In addition to The Canterbury Tales (which appears in my novel) and Wuthering Heights, I was drawing on works such as The Decameron, The Arabian Nights, and the Indian Wise-Animal tales, The Panchatantra. Just before beginning my book, I reread Ann Patchett’s Bel Canto because I really liked the feel of that novel. ~Chitra Divakaruni
“Unless we’re careful, things will get a lot worse. We can take out our stress on one another–like what happened–and maybe get buried alive. Or we can focus our minds on something compelling— . . . We can each tell an important story from our lives. . . Everyone has a story,” said Uma, relieved that one of them was considering the idea. “I don’t believe anyone can go through life without encountering at least one amazing thing.”
So each of the nine people trapped in the unstable building tells his or her story.
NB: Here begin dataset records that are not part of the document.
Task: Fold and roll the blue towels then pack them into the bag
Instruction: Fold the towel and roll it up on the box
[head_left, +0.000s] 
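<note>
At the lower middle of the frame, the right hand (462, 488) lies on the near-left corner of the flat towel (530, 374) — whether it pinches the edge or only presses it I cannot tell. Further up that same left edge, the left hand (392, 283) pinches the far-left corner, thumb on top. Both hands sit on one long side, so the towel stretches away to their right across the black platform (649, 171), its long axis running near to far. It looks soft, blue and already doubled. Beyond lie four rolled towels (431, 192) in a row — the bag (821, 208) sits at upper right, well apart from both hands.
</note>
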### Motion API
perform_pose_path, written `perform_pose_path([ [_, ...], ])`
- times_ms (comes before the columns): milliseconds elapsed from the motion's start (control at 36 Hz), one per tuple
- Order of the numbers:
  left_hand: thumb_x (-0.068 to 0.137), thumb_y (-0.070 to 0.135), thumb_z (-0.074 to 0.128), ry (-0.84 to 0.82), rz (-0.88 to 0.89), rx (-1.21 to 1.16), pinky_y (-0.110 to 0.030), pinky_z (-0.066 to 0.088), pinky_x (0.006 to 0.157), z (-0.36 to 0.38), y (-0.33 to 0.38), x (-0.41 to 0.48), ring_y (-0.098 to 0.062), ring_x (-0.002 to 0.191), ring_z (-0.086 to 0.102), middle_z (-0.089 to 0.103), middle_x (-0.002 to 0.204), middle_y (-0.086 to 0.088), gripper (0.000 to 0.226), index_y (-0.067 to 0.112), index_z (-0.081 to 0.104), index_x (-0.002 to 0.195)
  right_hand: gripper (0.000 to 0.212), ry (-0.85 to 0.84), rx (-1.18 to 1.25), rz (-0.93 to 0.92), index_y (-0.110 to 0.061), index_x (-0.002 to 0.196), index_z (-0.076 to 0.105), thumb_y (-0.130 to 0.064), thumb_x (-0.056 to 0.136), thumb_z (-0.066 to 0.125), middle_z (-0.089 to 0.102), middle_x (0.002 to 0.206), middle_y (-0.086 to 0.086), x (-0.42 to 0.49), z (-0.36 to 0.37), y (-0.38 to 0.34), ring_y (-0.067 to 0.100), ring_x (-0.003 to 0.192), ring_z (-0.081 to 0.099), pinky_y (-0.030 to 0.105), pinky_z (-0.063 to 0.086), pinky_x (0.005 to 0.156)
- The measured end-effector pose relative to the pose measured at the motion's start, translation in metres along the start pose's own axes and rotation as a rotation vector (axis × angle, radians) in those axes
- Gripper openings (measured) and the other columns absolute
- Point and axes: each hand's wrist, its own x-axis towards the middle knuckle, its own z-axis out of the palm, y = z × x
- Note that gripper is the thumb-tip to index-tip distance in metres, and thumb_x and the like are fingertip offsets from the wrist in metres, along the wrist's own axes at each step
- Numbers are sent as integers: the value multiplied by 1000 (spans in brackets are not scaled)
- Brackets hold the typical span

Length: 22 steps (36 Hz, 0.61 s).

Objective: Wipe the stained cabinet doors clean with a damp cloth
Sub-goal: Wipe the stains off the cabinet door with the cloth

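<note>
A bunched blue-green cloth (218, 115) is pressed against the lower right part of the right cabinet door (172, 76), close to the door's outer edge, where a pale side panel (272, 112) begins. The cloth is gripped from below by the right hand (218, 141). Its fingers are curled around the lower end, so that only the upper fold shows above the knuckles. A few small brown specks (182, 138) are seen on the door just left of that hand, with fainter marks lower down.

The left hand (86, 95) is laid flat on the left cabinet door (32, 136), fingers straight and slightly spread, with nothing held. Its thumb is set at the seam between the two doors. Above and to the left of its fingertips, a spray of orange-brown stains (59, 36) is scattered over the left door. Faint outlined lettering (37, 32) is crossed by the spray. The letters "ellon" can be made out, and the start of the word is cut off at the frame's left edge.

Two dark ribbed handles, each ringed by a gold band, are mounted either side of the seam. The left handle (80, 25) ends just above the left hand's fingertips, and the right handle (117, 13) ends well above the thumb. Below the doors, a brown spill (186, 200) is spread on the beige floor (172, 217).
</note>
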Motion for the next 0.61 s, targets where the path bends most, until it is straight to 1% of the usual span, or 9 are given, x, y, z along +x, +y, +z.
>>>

I thought the premise was genius, and the execution was good, too. I don’t care much for short stories, but these were knit together by the over-arching plot of nine people imprisoned in an office with possible death staring them in the face. The themes of the characters’ stories were inter-woven, too. The stories were all about thwarted desires and about what happens when we get what we think we want, but not what we really need or want.
What story would you tell if you were to tell about One Amazing Thing that had happened in your life?
I’m thinking about using this book in a high school World Literature class that I’m planning for next year. If you’ve read it, what do you think? Could high schoolers relate to the characters in the book? Wouldn’t it be a good introduction or exposure to colliding cultures and grace under pressure?
Do you have other reading suggestions for an 11-12th grade World Literature class?